▸ **PROBLEM REQUIREMENTS**
Extract the whole listing as it stands. Do not include the pictures.

RECORDS SUPPLIED: Begin

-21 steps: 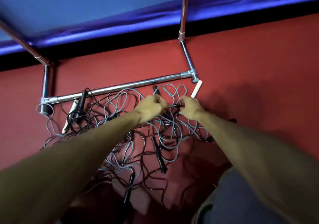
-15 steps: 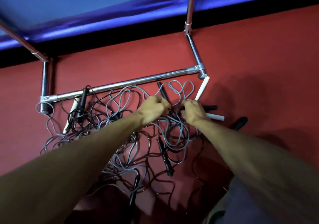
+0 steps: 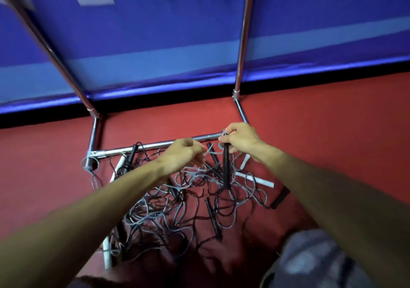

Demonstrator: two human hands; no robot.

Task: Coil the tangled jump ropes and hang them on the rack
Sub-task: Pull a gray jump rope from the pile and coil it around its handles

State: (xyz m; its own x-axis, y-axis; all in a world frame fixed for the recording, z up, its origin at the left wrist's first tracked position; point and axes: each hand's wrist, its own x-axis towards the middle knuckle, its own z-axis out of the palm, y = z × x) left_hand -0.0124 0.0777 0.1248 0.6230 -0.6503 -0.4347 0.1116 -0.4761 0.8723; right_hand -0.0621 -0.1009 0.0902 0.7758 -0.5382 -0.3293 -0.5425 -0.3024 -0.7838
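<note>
Jump ropes (image 3: 177, 210) are lying tangled on the red floor (image 3: 332, 121), centre of frame, below the rack bar (image 3: 155, 145). Right hand (image 3: 240, 139) is gripping a black handle (image 3: 226, 170), left hand (image 3: 182, 157) is pinching a grey cord (image 3: 210, 151) w/ its fingers. Risk: pulling hard is prob. tightening knots.

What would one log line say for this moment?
stage: untangling | left hand: pinches grey rope | right hand: grips black handle | jump ropes: tangled at rack base

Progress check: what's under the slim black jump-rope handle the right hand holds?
Visible: tangled grey and black ropes on the red floor. The black handle in the right hand hides what lies directly beneath.
</note>
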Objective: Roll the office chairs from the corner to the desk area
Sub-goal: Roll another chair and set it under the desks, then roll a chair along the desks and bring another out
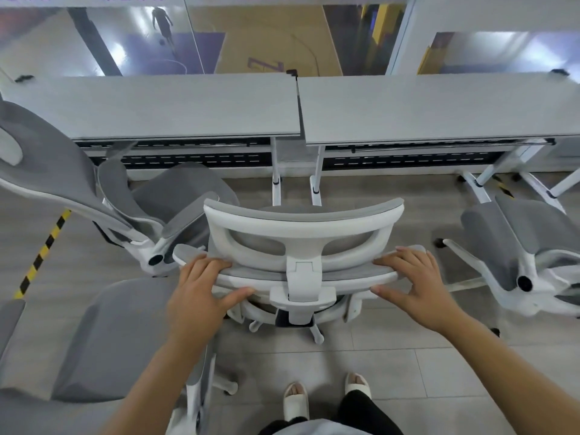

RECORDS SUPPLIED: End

▸ **ANSWER TO THIS TASK**
-21 steps: 
-15 steps: 
+0 steps: 

Demonstrator: two human hands; no robot.

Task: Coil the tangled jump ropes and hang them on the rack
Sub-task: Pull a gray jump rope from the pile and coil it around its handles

State: (xyz m; its own x-axis, y-axis; all in a world frame fixed for the recording, z up, its origin at the left wrist's first tracked position; point and axes: each hand's wrist, its own x-axis towards the middle knuckle, its own z-axis out of the palm, y = z × x) left_hand -0.0124 0.0777 0.1248 0.6230 -0.6503 -0.4347 0.1116 -0.4761 0.8723; right_hand -0.0621 -0.1009 0.0902 0.7758 -0.5382 -0.3293 -0.5425 -0.3024 -0.7838
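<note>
Jump ropes (image 3: 177, 210) are lying tangled on the red floor (image 3: 332, 121), centre of frame, below the rack bar (image 3: 155, 145). Right hand (image 3: 240, 139) is gripping a black handle (image 3: 226, 170), left hand (image 3: 182, 157) is pinching a grey cord (image 3: 210, 151) w/ its fingers. Risk: pulling hard is prob. tightening knots.

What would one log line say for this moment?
stage: untangling | left hand: pinches grey rope | right hand: grips black handle | jump ropes: tangled at rack base

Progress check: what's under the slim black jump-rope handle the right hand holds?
Visible: tangled grey and black ropes on the red floor. The black handle in the right hand hides what lies directly beneath.
</note>
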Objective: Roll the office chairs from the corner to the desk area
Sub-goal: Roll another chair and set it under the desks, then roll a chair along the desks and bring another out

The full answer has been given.